**Assignment**
An exact copy of the listing below is required, minus its pictures.

━━━━━ Information supplied

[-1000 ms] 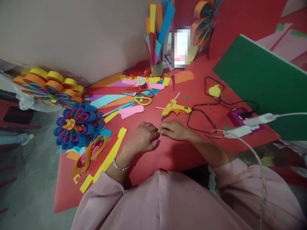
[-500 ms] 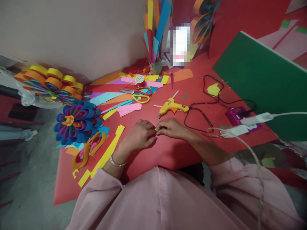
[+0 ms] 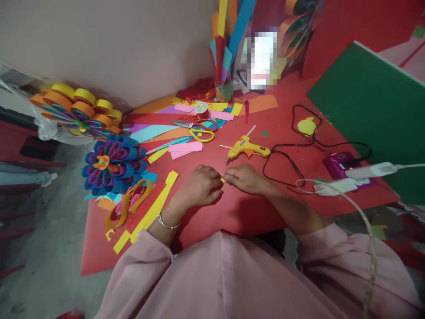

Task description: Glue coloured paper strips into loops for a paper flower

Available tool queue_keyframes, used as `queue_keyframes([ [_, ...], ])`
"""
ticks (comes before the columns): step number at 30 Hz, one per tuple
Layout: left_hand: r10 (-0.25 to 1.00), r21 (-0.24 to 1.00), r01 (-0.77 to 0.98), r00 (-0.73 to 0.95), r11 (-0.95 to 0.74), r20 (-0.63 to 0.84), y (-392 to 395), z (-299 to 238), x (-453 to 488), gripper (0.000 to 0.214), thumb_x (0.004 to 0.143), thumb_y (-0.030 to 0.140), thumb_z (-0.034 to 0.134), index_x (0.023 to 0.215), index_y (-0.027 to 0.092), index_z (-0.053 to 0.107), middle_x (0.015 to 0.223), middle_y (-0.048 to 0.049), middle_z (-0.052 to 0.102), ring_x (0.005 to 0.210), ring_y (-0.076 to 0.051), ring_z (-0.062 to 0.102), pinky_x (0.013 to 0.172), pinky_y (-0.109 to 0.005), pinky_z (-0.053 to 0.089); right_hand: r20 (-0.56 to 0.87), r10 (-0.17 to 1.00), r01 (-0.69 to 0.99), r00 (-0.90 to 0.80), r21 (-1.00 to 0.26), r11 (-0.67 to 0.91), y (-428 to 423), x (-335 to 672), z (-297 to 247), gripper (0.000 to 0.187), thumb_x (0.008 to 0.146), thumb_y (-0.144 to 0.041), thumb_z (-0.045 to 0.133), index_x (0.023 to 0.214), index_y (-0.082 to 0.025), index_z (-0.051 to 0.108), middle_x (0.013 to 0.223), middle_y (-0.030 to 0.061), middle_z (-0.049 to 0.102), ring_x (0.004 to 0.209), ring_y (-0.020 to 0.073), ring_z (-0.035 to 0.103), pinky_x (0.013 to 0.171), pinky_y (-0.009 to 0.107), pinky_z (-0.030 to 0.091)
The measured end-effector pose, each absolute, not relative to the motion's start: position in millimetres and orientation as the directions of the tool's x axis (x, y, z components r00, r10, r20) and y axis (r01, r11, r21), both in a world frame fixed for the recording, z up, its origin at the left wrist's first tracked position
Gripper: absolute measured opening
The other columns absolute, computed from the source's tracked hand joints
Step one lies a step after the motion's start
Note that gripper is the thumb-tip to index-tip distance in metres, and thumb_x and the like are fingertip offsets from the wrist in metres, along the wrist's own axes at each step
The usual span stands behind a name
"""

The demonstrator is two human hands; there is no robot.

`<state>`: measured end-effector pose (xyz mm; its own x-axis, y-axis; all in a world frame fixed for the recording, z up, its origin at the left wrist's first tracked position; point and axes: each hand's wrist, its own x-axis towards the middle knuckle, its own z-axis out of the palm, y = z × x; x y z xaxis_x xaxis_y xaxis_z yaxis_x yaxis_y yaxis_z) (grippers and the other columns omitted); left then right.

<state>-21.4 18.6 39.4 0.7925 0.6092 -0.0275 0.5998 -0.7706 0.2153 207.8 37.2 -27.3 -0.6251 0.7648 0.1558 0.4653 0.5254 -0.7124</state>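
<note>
Between my fingertips, low over the red tabletop (image 3: 229, 212), shows a small yellow piece of paper (image 3: 222, 180), mostly hidden. My left hand (image 3: 205, 186), with a silver bangle at its wrist, is closed in a pinch at the left side of it. From the other side my right hand (image 3: 244, 179) pinches it too, thumb and fingers pressed together. A yellow hot glue gun (image 3: 247, 148) lies just beyond my right hand. Left of my left hand are yellow paper strips (image 3: 156, 208) and a looped orange-yellow strip (image 3: 141, 195).
Scissors (image 3: 199, 128), a thread spool (image 3: 202, 110) and pink paper pieces (image 3: 186, 149) lie farther back. Paper flowers, one blue and purple (image 3: 114, 164), one orange and yellow (image 3: 78, 110), stand left. A black cord (image 3: 282, 145) runs to a purple power strip (image 3: 343, 166). A green board (image 3: 368, 106) leans right.
The camera view has turned slightly left, so everything sits farther right. Both hands keep their pinch, and a bit more of the yellow paper shows between them.
</note>
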Motion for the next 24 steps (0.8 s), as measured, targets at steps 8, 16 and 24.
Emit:
queue_keyframes([
  [8, 0.619, 0.252, 0.603, 0.786, -0.757, -0.02, 18, 35, -23, 0.022, 0.096, 0.038, 0.061, 0.096, 0.022, 0.076, 0.098, -0.007, 0.073, 0.098, -0.024, 0.064, 0.087, -0.041, 0.042, 0.503, 0.762, 0.556, -0.408, -0.525, 0.644, 33, 215, -27, 0.022, 0.103, -0.035, 0.062, 0.097, -0.022, 0.079, 0.091, 0.0031, 0.083, 0.082, 0.0173, 0.075, 0.076, 0.029, 0.047],
  [16, 0.611, 0.248, 0.595, 0.791, -0.764, -0.015, 19, 36, -23, 0.022, 0.096, 0.038, 0.061, 0.097, 0.022, 0.076, 0.101, -0.0064, 0.074, 0.1, -0.024, 0.066, 0.088, -0.041, 0.042, 0.572, 0.687, 0.545, -0.449, -0.434, 0.718, 28, 221, -23, 0.02, 0.094, -0.023, 0.06, 0.091, -0.025, 0.08, 0.078, -0.0003, 0.08, 0.07, 0.0155, 0.071, 0.07, 0.028, 0.049],
  [24, 0.615, 0.237, 0.601, 0.788, -0.763, -0.019, 18, 36, -22, 0.021, 0.095, 0.036, 0.06, 0.094, 0.021, 0.076, 0.101, -0.0073, 0.075, 0.102, -0.025, 0.066, 0.09, -0.042, 0.043, 0.363, 0.656, 0.503, -0.661, -0.434, 0.747, 21, 215, -34, 0.035, 0.084, -0.02, 0.056, 0.105, -0.028, 0.084, 0.076, 0.0012, 0.079, 0.068, 0.0167, 0.068, 0.061, 0.028, 0.039],
])
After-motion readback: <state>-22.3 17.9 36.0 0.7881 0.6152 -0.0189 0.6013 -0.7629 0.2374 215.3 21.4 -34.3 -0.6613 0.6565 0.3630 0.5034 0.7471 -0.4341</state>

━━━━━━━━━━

**Your response**
[-1000 ms] 
[-500 ms] 
[+0 ms] 

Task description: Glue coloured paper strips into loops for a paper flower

Available tool queue_keyframes, used as `queue_keyframes([ [_, ...], ])`
"""
ticks (comes before the columns): step number at 30 Hz, one per tuple
Layout: left_hand: r10 (-0.25 to 1.00), r21 (-0.24 to 1.00), r01 (-0.77 to 0.98), r00 (-0.73 to 0.95), r11 (-0.95 to 0.74), r20 (-0.63 to 0.84), y (-392 to 395), z (-299 to 238), x (-453 to 488), gripper (0.000 to 0.214), thumb_x (0.004 to 0.143), thumb_y (-0.030 to 0.140), thumb_z (-0.034 to 0.134), index_x (0.023 to 0.215), index_y (-0.027 to 0.092), index_z (-0.053 to 0.107), middle_x (0.015 to 0.223), middle_y (-0.048 to 0.049), middle_z (-0.052 to 0.102), ring_x (0.005 to 0.210), ring_y (-0.076 to 0.051), ring_z (-0.062 to 0.102), pinky_x (0.013 to 0.172), pinky_y (-0.109 to 0.005), pinky_z (-0.053 to 0.089); right_hand: r20 (-0.56 to 0.87), r10 (-0.17 to 1.00), r01 (-0.69 to 0.99), r00 (-0.90 to 0.80), r21 (-1.00 to 0.26), r11 (-0.67 to 0.91), y (-428 to 423), x (-335 to 672), z (-297 to 247), gripper (0.000 to 0.187), thumb_x (0.008 to 0.146), thumb_y (-0.144 to 0.041), thumb_z (-0.045 to 0.133), index_x (0.023 to 0.214), index_y (-0.082 to 0.025), index_z (-0.051 to 0.108), middle_x (0.013 to 0.223), middle_y (-0.030 to 0.061), middle_z (-0.049 to 0.102), ring_x (0.004 to 0.209), ring_y (-0.020 to 0.073), ring_z (-0.035 to 0.103), pinky_x (0.013 to 0.171), pinky_y (-0.009 to 0.107), pinky_z (-0.030 to 0.091)
The measured end-effector pose, each absolute, not relative to the motion's start: position in millimetres and orientation as the directions of the tool's x axis (x, y, z components r00, r10, r20) and y axis (r01, r11, r21), both in a world frame fixed for the recording, z up, its origin at the left wrist's first tracked position
Gripper: absolute measured opening
The other columns absolute, computed from the source's tracked hand joints
Step one lies a step after the motion's start
Note that gripper is the thumb-tip to index-tip distance in metres, and thumb_x and the like are fingertip offsets from the wrist in metres, along the wrist's own axes at each step
The usual span stands behind a name
"""

The demonstrator is two human hands; there is no robot.

`<state>`: measured end-effector pose (xyz mm; its own x-axis, y-axis; all in a world frame fixed for the recording, z up, its origin at the left wrist's first tracked position; point and axes: each hand's wrist, its own x-axis towards the middle knuckle, its own z-axis out of the palm, y = z × x; x y z xaxis_x xaxis_y xaxis_z yaxis_x yaxis_y yaxis_z) (grippers and the other columns omitted); left then right.

<state>-21.4 18.6 39.4 0.7925 0.6092 -0.0275 0.5998 -0.7706 0.2153 207.8 37.2 -27.3 -0.6251 0.7648 0.1558 0.4653 0.5254 -0.7124</state>
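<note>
Between my fingertips, low over the red tabletop (image 3: 229, 212), shows a small yellow piece of paper (image 3: 222, 180), mostly hidden. My left hand (image 3: 205, 186), with a silver bangle at its wrist, is closed in a pinch at the left side of it. From the other side my right hand (image 3: 244, 179) pinches it too, thumb and fingers pressed together. A yellow hot glue gun (image 3: 247, 148) lies just beyond my right hand. Left of my left hand are yellow paper strips (image 3: 156, 208) and a looped orange-yellow strip (image 3: 141, 195).
Scissors (image 3: 199, 128), a thread spool (image 3: 202, 110) and pink paper pieces (image 3: 186, 149) lie farther back. Paper flowers, one blue and purple (image 3: 114, 164), one orange and yellow (image 3: 78, 110), stand left. A black cord (image 3: 282, 145) runs to a purple power strip (image 3: 343, 166). A green board (image 3: 368, 106) leans right.
The camera view has turned slightly left, so everything sits farther right. Both hands keep their pinch, and a bit more of the yellow paper shows between them.
</note>
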Motion for the next 24 steps (0.8 s), as measured, targets at steps 8, 16 and 24.
Emit:
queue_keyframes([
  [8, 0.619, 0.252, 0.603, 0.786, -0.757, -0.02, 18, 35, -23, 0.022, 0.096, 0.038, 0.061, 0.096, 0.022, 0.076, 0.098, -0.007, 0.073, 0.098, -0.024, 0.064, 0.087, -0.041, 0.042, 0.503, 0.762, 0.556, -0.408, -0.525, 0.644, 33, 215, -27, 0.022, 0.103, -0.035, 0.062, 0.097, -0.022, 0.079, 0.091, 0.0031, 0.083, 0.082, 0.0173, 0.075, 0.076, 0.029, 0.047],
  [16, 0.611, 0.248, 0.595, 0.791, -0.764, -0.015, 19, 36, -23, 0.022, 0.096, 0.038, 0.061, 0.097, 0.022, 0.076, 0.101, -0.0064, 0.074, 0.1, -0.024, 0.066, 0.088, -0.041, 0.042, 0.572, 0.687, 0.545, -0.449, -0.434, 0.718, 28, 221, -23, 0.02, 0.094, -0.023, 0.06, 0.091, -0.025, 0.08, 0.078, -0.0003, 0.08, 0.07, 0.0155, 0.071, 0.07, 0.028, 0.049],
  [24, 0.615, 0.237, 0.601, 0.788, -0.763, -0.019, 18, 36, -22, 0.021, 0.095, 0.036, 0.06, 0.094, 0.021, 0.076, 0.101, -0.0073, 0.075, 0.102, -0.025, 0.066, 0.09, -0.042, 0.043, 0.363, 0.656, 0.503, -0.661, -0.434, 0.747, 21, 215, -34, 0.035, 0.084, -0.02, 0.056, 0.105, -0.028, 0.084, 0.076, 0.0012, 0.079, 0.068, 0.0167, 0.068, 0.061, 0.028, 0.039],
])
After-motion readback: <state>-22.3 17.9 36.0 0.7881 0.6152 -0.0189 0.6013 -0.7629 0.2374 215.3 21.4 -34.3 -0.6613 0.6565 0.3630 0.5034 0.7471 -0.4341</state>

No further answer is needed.